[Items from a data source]

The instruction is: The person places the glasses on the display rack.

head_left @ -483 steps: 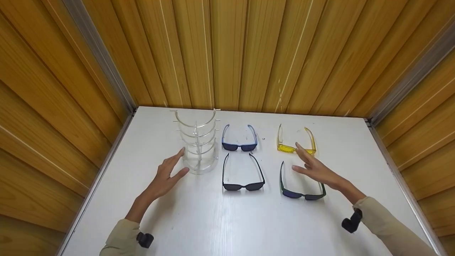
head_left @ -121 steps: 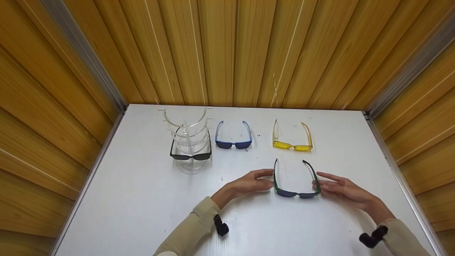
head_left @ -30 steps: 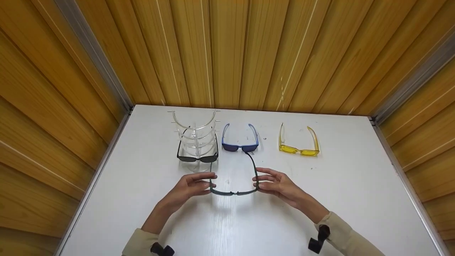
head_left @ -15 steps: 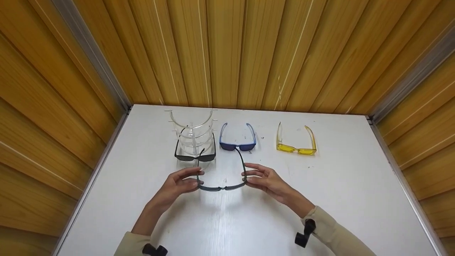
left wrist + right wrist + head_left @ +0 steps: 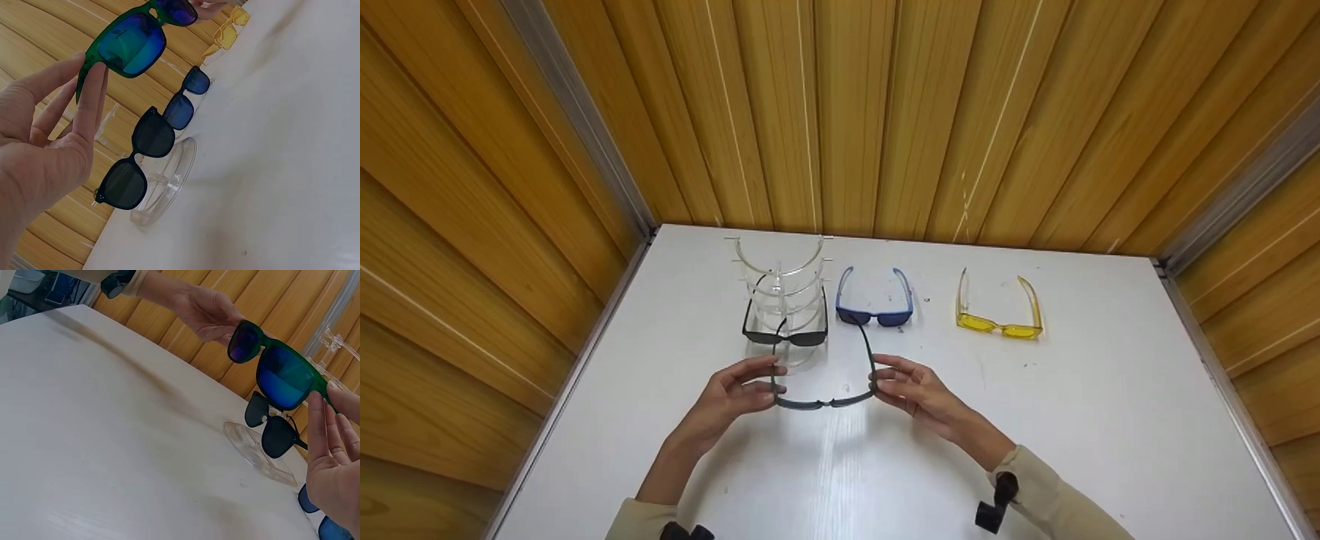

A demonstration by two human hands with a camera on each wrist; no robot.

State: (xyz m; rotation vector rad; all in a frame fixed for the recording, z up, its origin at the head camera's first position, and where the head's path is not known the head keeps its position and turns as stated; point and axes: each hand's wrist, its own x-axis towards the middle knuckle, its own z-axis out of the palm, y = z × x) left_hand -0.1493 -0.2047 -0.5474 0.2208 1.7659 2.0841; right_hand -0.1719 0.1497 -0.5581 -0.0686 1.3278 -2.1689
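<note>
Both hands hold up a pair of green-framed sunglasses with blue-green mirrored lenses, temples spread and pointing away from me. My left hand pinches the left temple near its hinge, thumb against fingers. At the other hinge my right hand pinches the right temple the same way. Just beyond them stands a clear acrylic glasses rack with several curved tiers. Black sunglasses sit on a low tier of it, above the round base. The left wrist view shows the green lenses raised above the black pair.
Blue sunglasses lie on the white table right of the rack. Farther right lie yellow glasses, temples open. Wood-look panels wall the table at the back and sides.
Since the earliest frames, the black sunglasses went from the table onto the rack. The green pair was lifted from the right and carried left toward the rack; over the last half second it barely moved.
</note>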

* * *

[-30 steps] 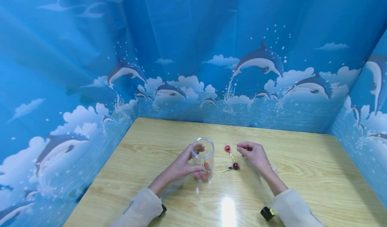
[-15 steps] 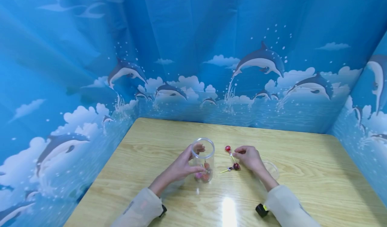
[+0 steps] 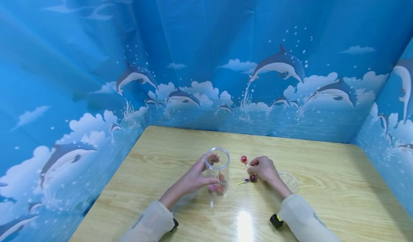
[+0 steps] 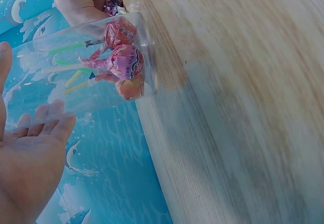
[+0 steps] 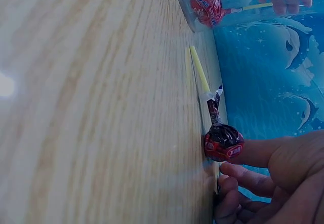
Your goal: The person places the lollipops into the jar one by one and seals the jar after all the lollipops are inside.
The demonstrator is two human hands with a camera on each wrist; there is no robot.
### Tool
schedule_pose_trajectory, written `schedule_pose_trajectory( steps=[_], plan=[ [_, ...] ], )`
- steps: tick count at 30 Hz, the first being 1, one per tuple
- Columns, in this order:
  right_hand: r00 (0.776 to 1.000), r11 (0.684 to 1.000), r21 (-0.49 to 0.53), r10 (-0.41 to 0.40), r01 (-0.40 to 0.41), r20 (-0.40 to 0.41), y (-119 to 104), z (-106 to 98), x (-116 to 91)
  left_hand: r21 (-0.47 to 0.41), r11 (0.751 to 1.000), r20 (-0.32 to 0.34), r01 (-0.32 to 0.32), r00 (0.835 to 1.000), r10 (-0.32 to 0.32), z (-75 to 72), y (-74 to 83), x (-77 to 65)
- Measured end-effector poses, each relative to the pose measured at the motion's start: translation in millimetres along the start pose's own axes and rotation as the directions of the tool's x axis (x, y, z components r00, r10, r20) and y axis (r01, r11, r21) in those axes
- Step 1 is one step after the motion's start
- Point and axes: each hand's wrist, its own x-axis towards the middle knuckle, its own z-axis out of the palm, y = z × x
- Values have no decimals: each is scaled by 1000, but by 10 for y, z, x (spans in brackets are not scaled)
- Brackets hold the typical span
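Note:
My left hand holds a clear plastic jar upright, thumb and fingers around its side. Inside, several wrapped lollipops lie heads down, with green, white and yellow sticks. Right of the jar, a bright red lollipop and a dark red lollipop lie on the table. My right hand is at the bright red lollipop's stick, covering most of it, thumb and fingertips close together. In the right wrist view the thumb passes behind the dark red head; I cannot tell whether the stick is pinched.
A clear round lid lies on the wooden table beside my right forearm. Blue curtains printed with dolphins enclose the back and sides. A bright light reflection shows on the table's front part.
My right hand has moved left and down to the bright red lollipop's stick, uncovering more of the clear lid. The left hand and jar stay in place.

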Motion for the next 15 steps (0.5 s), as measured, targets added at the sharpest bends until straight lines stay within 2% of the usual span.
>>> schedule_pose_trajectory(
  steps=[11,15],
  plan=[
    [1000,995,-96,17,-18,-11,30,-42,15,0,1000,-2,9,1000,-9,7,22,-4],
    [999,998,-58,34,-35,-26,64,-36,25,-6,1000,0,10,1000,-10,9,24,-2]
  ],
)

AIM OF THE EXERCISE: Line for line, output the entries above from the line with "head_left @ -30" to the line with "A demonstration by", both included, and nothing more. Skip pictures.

TASK RESULT:
head_left @ -30 steps: 
head_left @ -15 steps: 
left wrist + right wrist + head_left @ +0 steps: 

A demonstration by two human hands with a camera on each wrist; no robot.

Nothing more remains to be added to the answer.